Ich habe den Login zu meinem Zweitblog vergessen. Dummerweise auch die Identität dazu, an deren Email-Adresse das Passwort oder der link oder der wasweißich gesendet werden kann. Nun habe ich also diesen gewissen Zweitblog, den ich sehr gerne hab. Manchmal habe ich ihn lieber als diesen hier, diesen geschundenen und wieder und wieder gestutzten und gelifteten, alternden mehr oder weniger eigenwillig beschriebenen Körper. Aber wie das so ist, auch die schönsten Falten erscheinen manchmal nur als störend, nicht mehr und nicht weniger. Und dann habe ich schon gar keine Lust mehr, meinen eigenen Geheimnissen auf die Schliche zu kommen und verliere mich lieber in der Fassade des anderen Körpers und würde so gerne wieder in ihn eindringen, doch ich habe vergessen, wie es geht.
Das ist dann auch ein sich im Kreise drehen, ewiges, kreisend halt. Soviel Kreide gibt es gar nicht. Und deshalb, wie gelenkt, den Stein ins Rollen gebracht, ihn durch die tiefste Mulde den Abhang hinaufgejagt, bis er im Zenit stockend zu Boden fällt.
Und auseinander bricht und den Kern freilegt, den eigentlichen, über Jahre im Granit der unterdrückten Sehnsüchte eingeschweißten Kern. Und dann kommen die Perlensammler und machen was schönes draus.
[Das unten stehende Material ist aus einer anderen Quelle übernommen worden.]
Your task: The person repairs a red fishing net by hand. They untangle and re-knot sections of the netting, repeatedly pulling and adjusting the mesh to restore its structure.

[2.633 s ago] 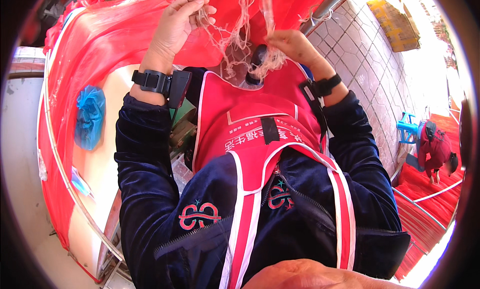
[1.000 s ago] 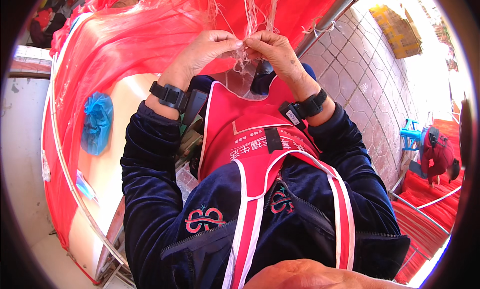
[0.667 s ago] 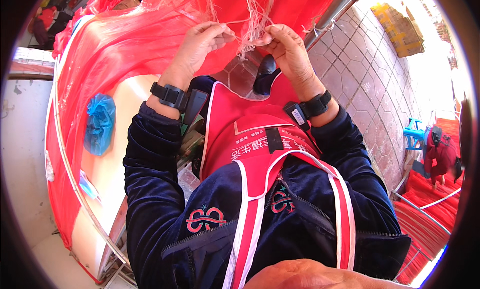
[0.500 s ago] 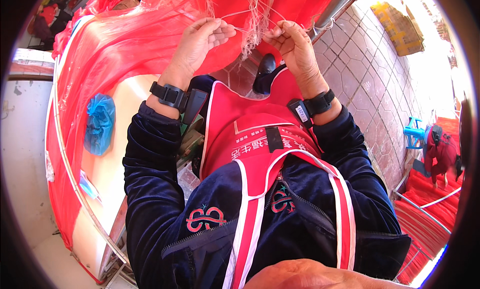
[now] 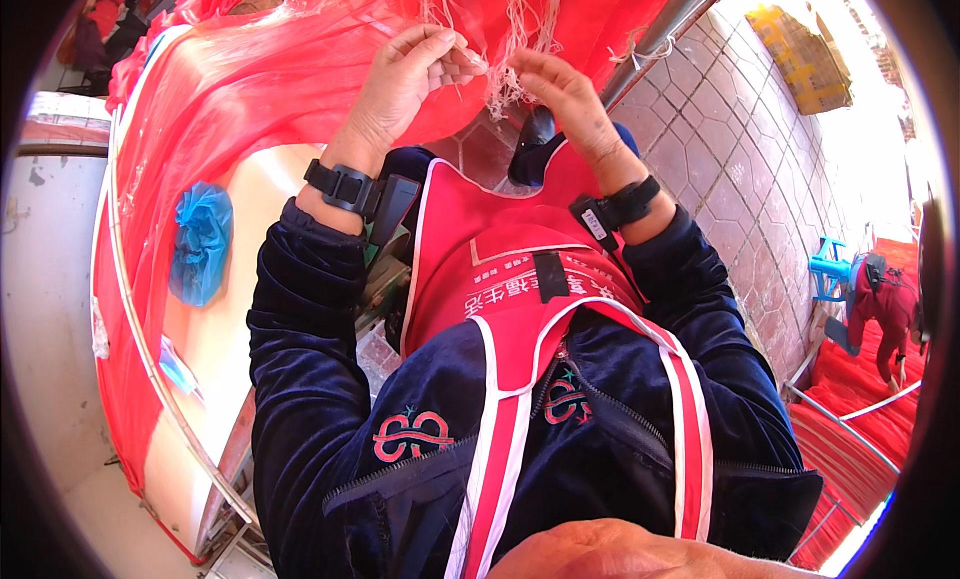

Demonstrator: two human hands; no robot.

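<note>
Thin whitish strings [image 5: 513,21] hang in a loose, tangled bunch in front of red mesh netting [image 5: 340,79]. My left hand [image 5: 412,77] is closed in a pinch on a string, left of the bunch, with the thumb against the forefinger. Just across from it, my right hand [image 5: 572,101] has its fingers bent and drawn together at the strings' right side. Its thumb is mostly hidden, and the string between its fingertips is too fine to follow. Only a small gap separates the two sets of fingertips.
A grey metal pole [image 5: 665,39] with string tied round it runs by my right hand. On a pale board [image 5: 265,194] at the left lies a blue plastic bag [image 5: 201,244]. A yellow-taped carton [image 5: 800,59], a blue stool [image 5: 829,267] and a person in dark red [image 5: 885,314] are at the right.
My hands have come closer together, the right one moving left and slightly down. The string stretched between them no longer shows. At the right, the person in dark red has reached downward.
</note>
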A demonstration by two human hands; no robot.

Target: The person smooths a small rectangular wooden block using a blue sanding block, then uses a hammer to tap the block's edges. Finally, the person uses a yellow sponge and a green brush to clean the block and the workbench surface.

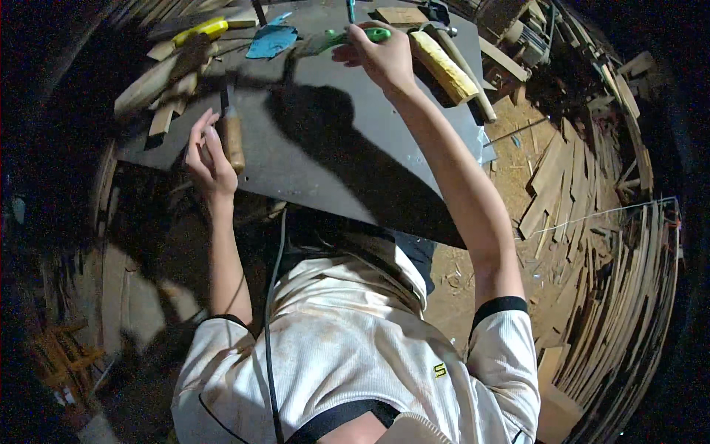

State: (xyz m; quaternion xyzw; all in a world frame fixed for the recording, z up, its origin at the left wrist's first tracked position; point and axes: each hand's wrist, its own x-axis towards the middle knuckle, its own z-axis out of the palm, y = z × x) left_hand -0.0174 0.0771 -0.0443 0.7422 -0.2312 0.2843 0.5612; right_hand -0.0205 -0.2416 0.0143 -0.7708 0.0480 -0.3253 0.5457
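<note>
My left hand (208, 157) is at the left front of the grey tabletop (318, 166), its fingers stretched and apart. Right beside its thumb is a tool with a round wooden handle (233, 140) and a narrow dark blade, like a chisel. My right arm reaches to the far side, where the curled fingers of my right hand (381, 59) close about a green-handled tool (379, 34). That tool's far end is dim and its kind unclear. Close to the right fingertips stands a slim teal rod (351, 10), cut off by the picture's top edge.
A blue cloth-like piece (272, 41), a yellow-handled tool (200, 32) and wood offcuts (151, 89) lie along the far left. At the far right are a rough yellow block (444, 68) and a hammer (470, 81). Stacked boards (614, 296) line the right; a black cord (275, 296) hangs before me.
</note>
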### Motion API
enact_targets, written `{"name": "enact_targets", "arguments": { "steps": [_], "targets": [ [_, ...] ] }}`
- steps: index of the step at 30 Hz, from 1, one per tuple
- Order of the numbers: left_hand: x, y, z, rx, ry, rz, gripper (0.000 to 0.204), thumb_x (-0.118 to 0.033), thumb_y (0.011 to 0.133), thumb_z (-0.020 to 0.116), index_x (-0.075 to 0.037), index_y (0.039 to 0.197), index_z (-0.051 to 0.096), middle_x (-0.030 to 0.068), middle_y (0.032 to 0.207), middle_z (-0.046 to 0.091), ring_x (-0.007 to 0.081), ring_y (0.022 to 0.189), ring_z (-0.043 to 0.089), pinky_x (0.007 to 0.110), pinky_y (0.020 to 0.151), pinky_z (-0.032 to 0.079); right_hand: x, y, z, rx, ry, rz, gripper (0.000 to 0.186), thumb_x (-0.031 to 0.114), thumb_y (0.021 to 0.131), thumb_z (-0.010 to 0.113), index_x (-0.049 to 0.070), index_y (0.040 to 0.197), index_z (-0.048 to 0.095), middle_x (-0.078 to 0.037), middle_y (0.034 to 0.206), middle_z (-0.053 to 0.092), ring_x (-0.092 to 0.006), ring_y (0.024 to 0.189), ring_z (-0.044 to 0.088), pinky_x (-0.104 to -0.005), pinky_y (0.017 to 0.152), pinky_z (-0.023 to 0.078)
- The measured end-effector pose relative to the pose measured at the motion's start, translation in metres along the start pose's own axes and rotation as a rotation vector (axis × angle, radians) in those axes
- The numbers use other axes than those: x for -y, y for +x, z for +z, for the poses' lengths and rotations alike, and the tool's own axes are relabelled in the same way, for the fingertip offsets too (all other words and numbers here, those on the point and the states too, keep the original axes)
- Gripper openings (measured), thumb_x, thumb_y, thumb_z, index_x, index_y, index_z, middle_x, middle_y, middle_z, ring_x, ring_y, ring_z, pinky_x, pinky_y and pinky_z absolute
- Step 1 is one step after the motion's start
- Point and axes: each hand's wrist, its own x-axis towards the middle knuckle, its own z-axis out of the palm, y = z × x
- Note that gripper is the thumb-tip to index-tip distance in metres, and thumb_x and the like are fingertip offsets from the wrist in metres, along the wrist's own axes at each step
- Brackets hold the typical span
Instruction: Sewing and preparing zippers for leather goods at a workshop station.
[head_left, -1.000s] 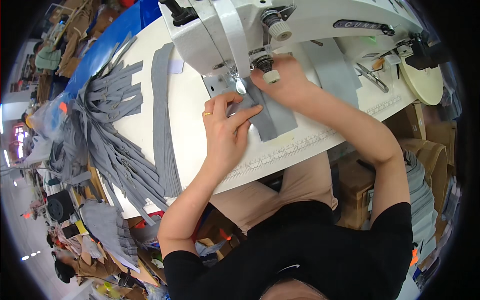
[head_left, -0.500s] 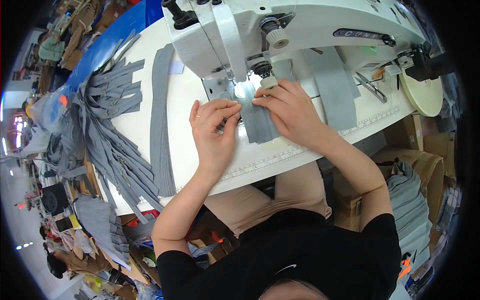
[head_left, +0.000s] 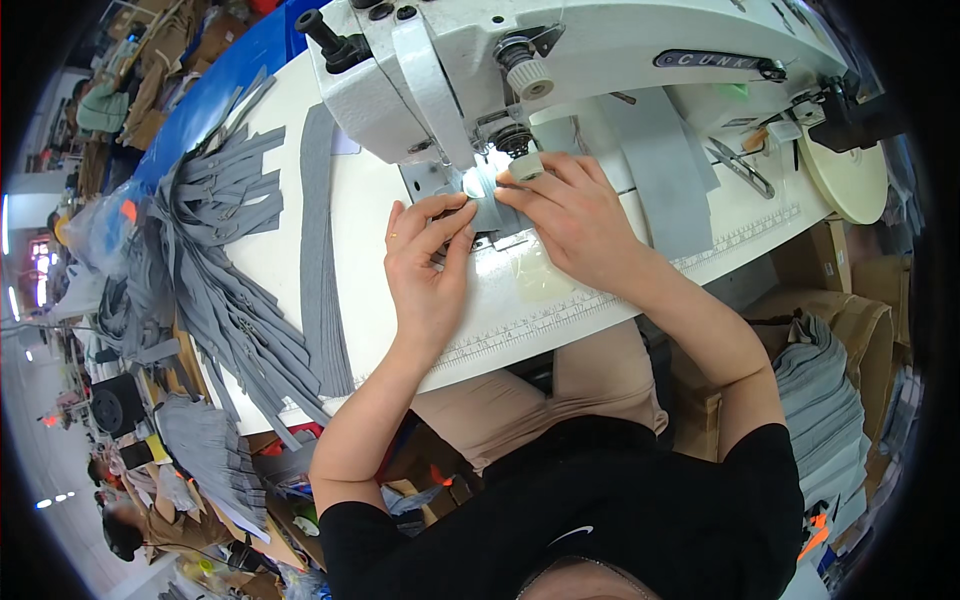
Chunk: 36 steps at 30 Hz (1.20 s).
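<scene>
At the lit needle area of a white sewing machine [head_left: 590, 40] lies a grey fabric piece [head_left: 490, 214], only a short near end of it showing. My left hand [head_left: 428, 270] is closed, thumb and fingertips pinching at the piece's left edge. From the other side, my right hand [head_left: 585, 225] bends its fingers onto the fabric's right edge, just below a round tension knob [head_left: 526, 168]. Glare and the machine head hide the needle and the exact finger contact.
Left on the white table lie a stack of long grey strips [head_left: 318, 250] and a heap of grey zippers [head_left: 225, 260]. Wide grey fabric [head_left: 650, 170] and scissors [head_left: 742, 170] lie right. A ruler tape [head_left: 560, 318] follows the near edge. Pleated grey fabric [head_left: 822, 410] sits in a carton lower right.
The grey fabric has slid away from me under the machine head, so its long near part no longer shows between my hands. Both hands stay almost in place beside it.
</scene>
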Motion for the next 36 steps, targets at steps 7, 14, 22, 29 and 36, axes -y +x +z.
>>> {"name": "enact_targets", "arguments": {
  "steps": [7,14,22,29,36],
  "targets": [
    [-0.001,0.000,0.003,0.012,-0.032,0.018,0.019,-0.001,0.093,0.073,-0.002,0.111,0.080,0.0099,0.116,0.071,0.0217,0.108,0.067,0.047,0.122,0.033,0.001,-0.001,0.002,-0.008,-0.061,-0.005,0.038,0.002,0.085,0.067,0.009,0.123,0.072,-0.002,0.127,0.071,-0.0300,0.121,0.058,-0.0450,0.104,0.043],
    [0.000,-0.001,0.004,-0.018,-0.126,-0.030,0.012,-0.004,0.092,0.074,-0.005,0.102,0.080,0.0100,0.112,0.072,0.0262,0.108,0.068,0.055,0.123,0.030,0.010,-0.001,-0.014,-0.050,-0.136,-0.005,0.037,0.003,0.085,0.067,0.007,0.121,0.071,-0.006,0.116,0.069,-0.0298,0.120,0.059,-0.0449,0.103,0.045],
    [0.002,-0.001,0.006,-0.035,-0.169,-0.071,0.012,-0.003,0.091,0.075,-0.004,0.101,0.080,0.0101,0.112,0.072,0.0275,0.108,0.068,0.054,0.122,0.032,-0.020,-0.022,-0.077,0.032,-0.561,0.418,0.015,0.004,0.081,0.067,0.004,0.096,0.068,-0.009,0.101,0.065,-0.0302,0.101,0.064,-0.0421,0.086,0.053],
    [0.001,-0.002,0.007,-0.030,-0.194,-0.072,0.013,-0.002,0.090,0.075,-0.003,0.102,0.080,0.0110,0.113,0.072,0.0281,0.107,0.066,0.046,0.114,0.041,-0.052,-0.015,-0.073,0.089,-0.656,0.203,0.003,0.002,0.076,0.065,0.003,0.074,0.063,-0.010,0.080,0.063,-0.0320,0.083,0.065,-0.0453,0.070,0.053],
    [-0.010,0.001,0.004,-0.169,-0.102,0.071,0.014,-0.002,0.093,0.074,-0.001,0.107,0.079,0.0115,0.112,0.071,0.0215,0.101,0.067,0.032,0.088,0.055,-0.046,-0.018,-0.094,-0.083,-0.370,0.429,0.009,0.008,0.078,0.067,0.003,0.077,0.059,-0.012,0.078,0.061,-0.0351,0.074,0.061,-0.0462,0.068,0.048]
  ]
}}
Wenn man anfängt, sich selbst nicht mehr über den Weg zu trauen, ist Obacht angebracht. Schuld sind natürlich nur die Stimmungsschwankungen, die alten Leiern. Aber irgendwie hänge ich auch an ihnen. Und das ist auch ein Problem, ich hänge in vielem zu lange, besonders in Emotionen, in guten wie in schlechten Tagen. Nicht zum ersten Mal erwäge ich medikamentös entgegenzusteuern, aber der Respekt vor einer möglichen positiven Veränderung ist hinderlich. Es ist ja nicht so, dass ich unerträglich unter meiner Emotionalität leide, im Gegenteil, um ehrlich zu sein. Trauer, Verzweiflung, Wut, sogar Hass und dann wieder Euphorie, Glücks- und Liebesgefühle, Triumph, das alles birgt Energie, wartet nur darauf genutzt und verschwendet zu werden, transformiert zu werden.
Die alte Leier, das alte Mantra. Es ist so entsetzlich schwer zu manchen Zeiten. Sich das in Erinnerung zu rufen, den Schalter zu betätigen, der den Mechanismus in mir freisetzt. Denn manchmal ist es in mir zu dunkel und ich finde ihn nicht gleich.